You will be introduced to some of the standard tools used across many labs (including FSL, the FMRIB Software Library from Oxford).
This module will give you a comprehensive overview of the principles of programming, including procedural logic, variables, flow control, input and output and the analysis and design of programs. Instruction will be provided in an object-oriented programming language.
Social and Development Psychology
Examine theories and experimental studies of social processes and human development.
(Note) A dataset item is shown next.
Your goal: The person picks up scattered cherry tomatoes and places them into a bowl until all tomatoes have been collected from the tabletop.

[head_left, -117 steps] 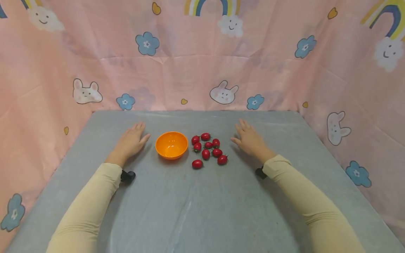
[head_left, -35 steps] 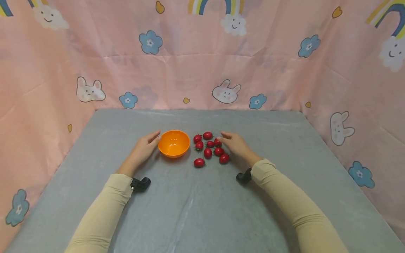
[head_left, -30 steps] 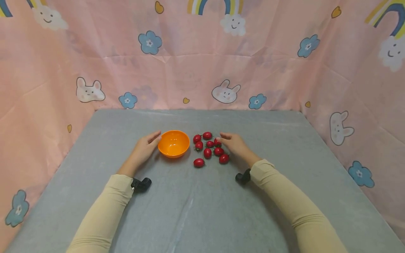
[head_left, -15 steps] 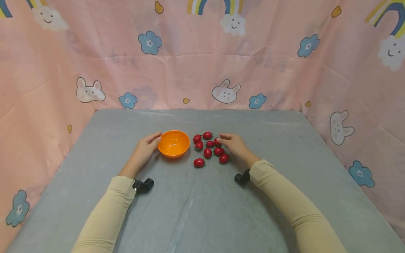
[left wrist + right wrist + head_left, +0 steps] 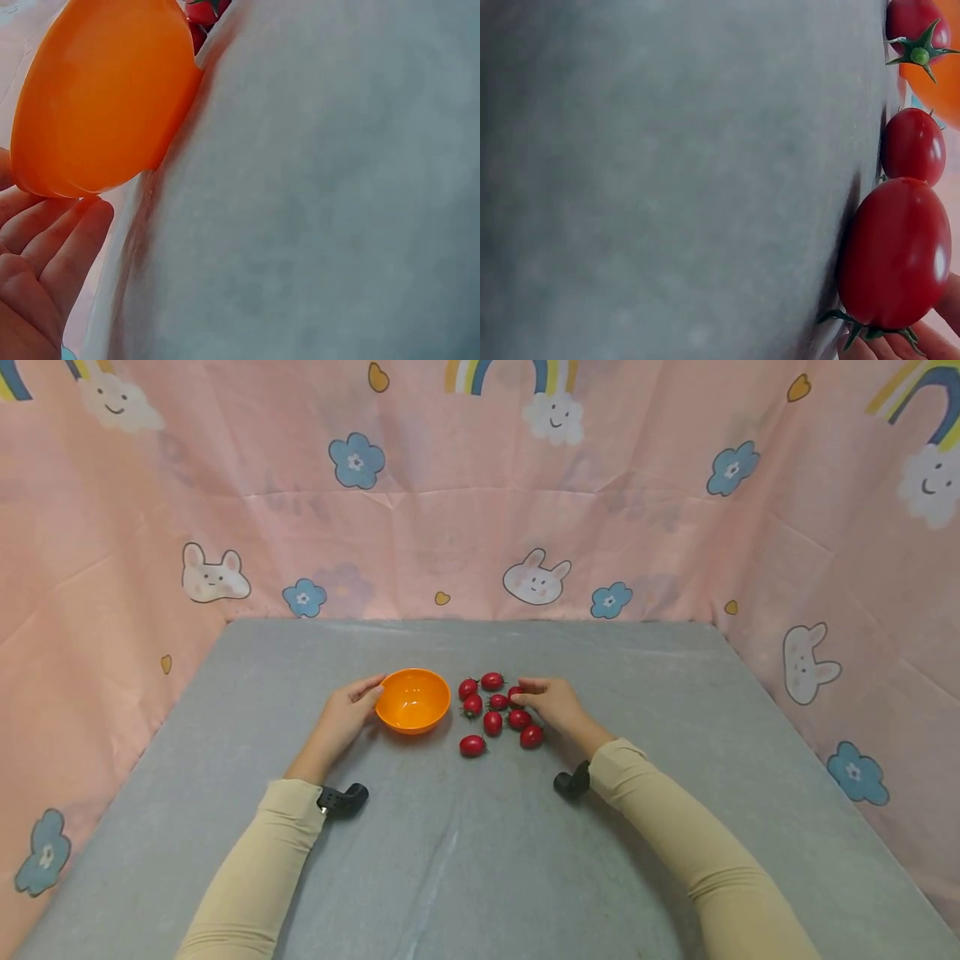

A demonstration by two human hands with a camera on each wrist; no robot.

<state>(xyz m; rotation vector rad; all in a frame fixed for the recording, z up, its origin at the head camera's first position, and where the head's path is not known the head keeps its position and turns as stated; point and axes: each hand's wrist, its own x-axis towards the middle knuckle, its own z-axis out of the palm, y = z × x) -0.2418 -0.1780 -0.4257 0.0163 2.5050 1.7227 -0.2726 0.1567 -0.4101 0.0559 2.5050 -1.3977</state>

Topics relating to social processes will include:
- social cognition and social thinking
- conformity and obedience
- intergroup behaviour
- theories of attraction and relationships
- prosocial behaviour and intrinsic motivation
Human development topics are also explored in depth such as the:
- development of phonology
- importance of social referencing in early language acquisition
- atypical socio-cognitive development in people with autism
Neuroscience and Behaviour
This module will cover issues in neuroscience and behaviour that are particularly relevant to understanding the biological bases of psychological functions.
Among the topics to be covered are psychopharmacology, psychobiological explanations of mental disorders, dementia, sexual development and behaviour, and methods of studying neuropsychological processes.
You will also examine the effects of brain damage on mental functioning including amnesias, agnosias, and aphasias, among other topics.